Q: What are the good works of AmeriCorps?

A: I saw an AmeriCorps program paying people to go door-to-door to sign people up for food stamps. I've talked to people who were very proud of using AmeriCorps to put on puppet shows. Other AmeriCorps programs have busied themselves trying to sign up people for welfare of one type or another. It's a very soft program. The folks who run it have chosen not to do evaluations on what it actually achieves. Instead they are simply counting raw numbers of activities, a Soviet bloc type of measurement. The program is incorrigible; once a boondoggle, always a boondoggle.
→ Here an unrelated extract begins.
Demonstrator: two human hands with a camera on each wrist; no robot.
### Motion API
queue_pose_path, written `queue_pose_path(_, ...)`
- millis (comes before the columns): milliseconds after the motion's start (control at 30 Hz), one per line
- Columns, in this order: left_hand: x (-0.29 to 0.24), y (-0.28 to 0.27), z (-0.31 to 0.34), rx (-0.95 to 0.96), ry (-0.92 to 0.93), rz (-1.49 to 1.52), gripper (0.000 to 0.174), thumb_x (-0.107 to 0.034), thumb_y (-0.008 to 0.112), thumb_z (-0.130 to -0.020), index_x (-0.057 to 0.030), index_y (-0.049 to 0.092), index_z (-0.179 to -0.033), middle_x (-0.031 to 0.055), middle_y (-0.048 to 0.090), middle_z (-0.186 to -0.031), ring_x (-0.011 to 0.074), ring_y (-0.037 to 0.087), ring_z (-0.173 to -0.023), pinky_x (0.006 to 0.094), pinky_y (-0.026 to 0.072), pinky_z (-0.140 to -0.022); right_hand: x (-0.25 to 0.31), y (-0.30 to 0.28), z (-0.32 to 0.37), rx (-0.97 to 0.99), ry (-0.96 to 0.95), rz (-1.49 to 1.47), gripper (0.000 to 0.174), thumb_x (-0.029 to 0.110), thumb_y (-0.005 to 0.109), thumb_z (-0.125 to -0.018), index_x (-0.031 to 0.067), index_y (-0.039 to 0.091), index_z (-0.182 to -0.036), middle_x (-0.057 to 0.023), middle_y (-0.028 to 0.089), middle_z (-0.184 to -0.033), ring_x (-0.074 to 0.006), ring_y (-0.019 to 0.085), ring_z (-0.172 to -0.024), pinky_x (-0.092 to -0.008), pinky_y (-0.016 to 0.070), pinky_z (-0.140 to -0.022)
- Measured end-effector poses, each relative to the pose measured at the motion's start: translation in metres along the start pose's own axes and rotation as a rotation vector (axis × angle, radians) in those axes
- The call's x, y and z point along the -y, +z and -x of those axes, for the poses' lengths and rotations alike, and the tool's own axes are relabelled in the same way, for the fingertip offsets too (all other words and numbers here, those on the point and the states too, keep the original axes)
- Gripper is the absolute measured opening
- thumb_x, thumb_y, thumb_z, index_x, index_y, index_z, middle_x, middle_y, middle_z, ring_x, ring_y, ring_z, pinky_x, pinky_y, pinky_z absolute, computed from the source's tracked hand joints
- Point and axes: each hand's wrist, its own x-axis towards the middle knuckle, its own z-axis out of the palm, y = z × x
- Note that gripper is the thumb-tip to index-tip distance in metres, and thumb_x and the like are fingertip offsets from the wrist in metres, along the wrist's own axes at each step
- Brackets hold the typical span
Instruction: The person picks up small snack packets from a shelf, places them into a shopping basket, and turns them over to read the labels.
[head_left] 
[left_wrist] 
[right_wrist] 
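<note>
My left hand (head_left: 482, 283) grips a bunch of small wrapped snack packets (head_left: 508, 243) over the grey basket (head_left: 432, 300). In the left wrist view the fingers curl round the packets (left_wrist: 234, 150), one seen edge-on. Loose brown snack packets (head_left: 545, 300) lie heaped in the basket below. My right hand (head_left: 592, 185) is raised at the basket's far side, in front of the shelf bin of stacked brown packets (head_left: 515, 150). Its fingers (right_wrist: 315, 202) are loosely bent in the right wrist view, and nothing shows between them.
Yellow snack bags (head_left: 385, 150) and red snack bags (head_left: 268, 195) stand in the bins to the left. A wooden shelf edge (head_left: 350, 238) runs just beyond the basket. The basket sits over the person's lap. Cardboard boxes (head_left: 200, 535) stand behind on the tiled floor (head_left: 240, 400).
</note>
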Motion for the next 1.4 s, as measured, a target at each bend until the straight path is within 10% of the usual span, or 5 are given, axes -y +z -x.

Q: Why would the Bush administration want to expand it?

A: Temporary insanity. For Clinton, AmeriCorps was largely a photo opportunity. AmeriCorps volunteers were famous for being herded out to a tarmac when President Clinton was flying into someplace so there would be a cheering crowd. Bush is likewise bringing a photo op mentality to AmeriCorps. This is something that makes it easier for politicians to brag about all the good deeds that they paid to have done. But it isn't their money that paid to have them done, and many of them aren't even good deeds.

Q: How are AmeriCorps' critics taking Bush's plan?

A: How many critics are left? Almost all the criticisms on Capitol Hill have stopped. This will be a key part of Bush's legacy. As with Clinton, it's his attempt to put a smiley face on the federal government. But as with Clinton, it is going to blow up in his face.

Q: Why will it blow up in his face?

A: I'll put it in mathematical terms: As the program expands arithmetically, the number of boondoggles will increase geometrically.

Q: What does this say about the permanence of any government program?

A: The fact that the Bush administration has wrapped its arms around AmeriCorps is a symbol of its apparent total lack of will in facing the failure of federal programs.